EXERCISE GOAL >> Go to the line that includes "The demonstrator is" and retype it, then every line after it to the end of the data, adding nothing.

-------- DATA SECTION --------

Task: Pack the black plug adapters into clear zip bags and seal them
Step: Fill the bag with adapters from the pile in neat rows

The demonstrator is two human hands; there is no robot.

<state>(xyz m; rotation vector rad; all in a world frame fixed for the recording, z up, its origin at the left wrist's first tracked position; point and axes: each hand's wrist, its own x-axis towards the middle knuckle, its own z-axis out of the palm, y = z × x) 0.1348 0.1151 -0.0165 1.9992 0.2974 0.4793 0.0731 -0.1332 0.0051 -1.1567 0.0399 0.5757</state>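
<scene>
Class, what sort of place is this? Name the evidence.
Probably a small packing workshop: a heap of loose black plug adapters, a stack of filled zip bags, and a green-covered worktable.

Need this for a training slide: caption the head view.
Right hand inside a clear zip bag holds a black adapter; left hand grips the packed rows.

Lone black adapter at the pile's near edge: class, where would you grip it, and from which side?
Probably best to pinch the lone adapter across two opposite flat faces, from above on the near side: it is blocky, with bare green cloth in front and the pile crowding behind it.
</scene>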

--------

OUTPUT OF THE TASK >>
The demonstrator is two human hands; there is no robot.

<state>(xyz m; rotation vector rad; all in a world frame fixed for the recording, z up, its origin at the left wrist's first tracked position; point and axes: each hand's wrist, its own x-axis towards the middle knuckle, its own z-axis out of the palm, y = z × x) 0.1348 0.1151 -0.0165 1.9992 0.2974 0.4793 0.0731 -0.1332 0.0051 -1.1567 0.0399 0.5757</state>
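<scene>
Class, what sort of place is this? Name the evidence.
Probably a small packing workshop: a heap of loose black plug adapters, a stack of filled zip bags, and a green-covered worktable.

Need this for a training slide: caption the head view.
Right hand inside a clear zip bag holds a black adapter; left hand grips the packed rows.

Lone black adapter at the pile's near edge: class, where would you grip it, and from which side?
Probably best to pinch the lone adapter across two opposite flat faces, from above on the near side: it is blocky, with bare green cloth in front and the pile crowding behind it.
</scene>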

What appears above is the full answer.